My intention was not to start a discussion. My intention was to make people
think before upvoting, and to make people think before they consider posting a
similar comment in the future. Hopefully, despite derailing the larger thread
a bit, I achieved that goal.

I'm happy to take this discussion offline though, in order to prevent further
derailment. My email is in my profile.

------
gregory80
just b/c rss is dying, thank god too, doesn't mean syndication is dying.
already ideas like pubsubhubbub have provided realtime syndication in a more
compact format.

The web is just moving to realtime and ingesting a big long text file and
determining deltas sucked. For that matter, XML as a data transport vehicle
should end in favor of more compact and type friendly solutions like JSON.

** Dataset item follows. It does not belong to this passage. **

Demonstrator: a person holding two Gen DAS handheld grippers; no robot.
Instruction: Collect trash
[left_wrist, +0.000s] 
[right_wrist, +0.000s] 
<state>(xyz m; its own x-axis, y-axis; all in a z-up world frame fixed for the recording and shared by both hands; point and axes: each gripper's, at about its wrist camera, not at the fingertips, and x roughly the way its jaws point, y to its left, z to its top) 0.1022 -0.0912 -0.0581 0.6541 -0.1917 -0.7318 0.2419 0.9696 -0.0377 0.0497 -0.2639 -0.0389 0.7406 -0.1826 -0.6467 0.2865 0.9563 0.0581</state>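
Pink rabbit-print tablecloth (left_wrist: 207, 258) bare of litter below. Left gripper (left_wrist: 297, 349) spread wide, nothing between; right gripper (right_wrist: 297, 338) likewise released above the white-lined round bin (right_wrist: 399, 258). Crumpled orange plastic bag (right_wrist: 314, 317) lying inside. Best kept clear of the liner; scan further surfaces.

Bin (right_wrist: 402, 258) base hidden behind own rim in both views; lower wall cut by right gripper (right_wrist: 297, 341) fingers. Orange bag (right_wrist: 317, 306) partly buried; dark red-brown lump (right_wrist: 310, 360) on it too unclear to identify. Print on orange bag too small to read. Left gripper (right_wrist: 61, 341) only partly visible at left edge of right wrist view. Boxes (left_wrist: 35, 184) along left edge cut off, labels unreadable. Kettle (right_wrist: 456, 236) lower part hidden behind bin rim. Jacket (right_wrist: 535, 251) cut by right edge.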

Don't be so alarmist that a crappy tech is being phased out. Now, where's my
Tandy 1000.

------
shaver
What would an RSS reader good enough for Kroc's grandmother and 419,999,999
other Firefox users look like? I would be genuinely interested in his designs
for one. Of the many different RSS reader add-ons I've tried for Firefox, for
example, there haven't been any that made me say "we've gotta put this in
Firefox, let's delay $otherwork instead". If we had an energetic contributor
like Kroc, though, it's quite possible that we could end up in a great place.
I'm not trying to say "patches talk, chump", though of course they _do_ speak
quite compellingly. I'm trying to indicate that via open projects like Mozilla
technical people can have agency beyond voting in bugzilla (!) or a letter-
writing campaign.

It'll be interesting to test Kroc's thesis, though: if he's right that RSS
will be harmed a lot by Firefox removing the RSS icon, then hits to the RSS
stream from Firefox UAs should change trend-line between 3.6.x and 4. I look
forward to such a follow-up, it would be interesting data!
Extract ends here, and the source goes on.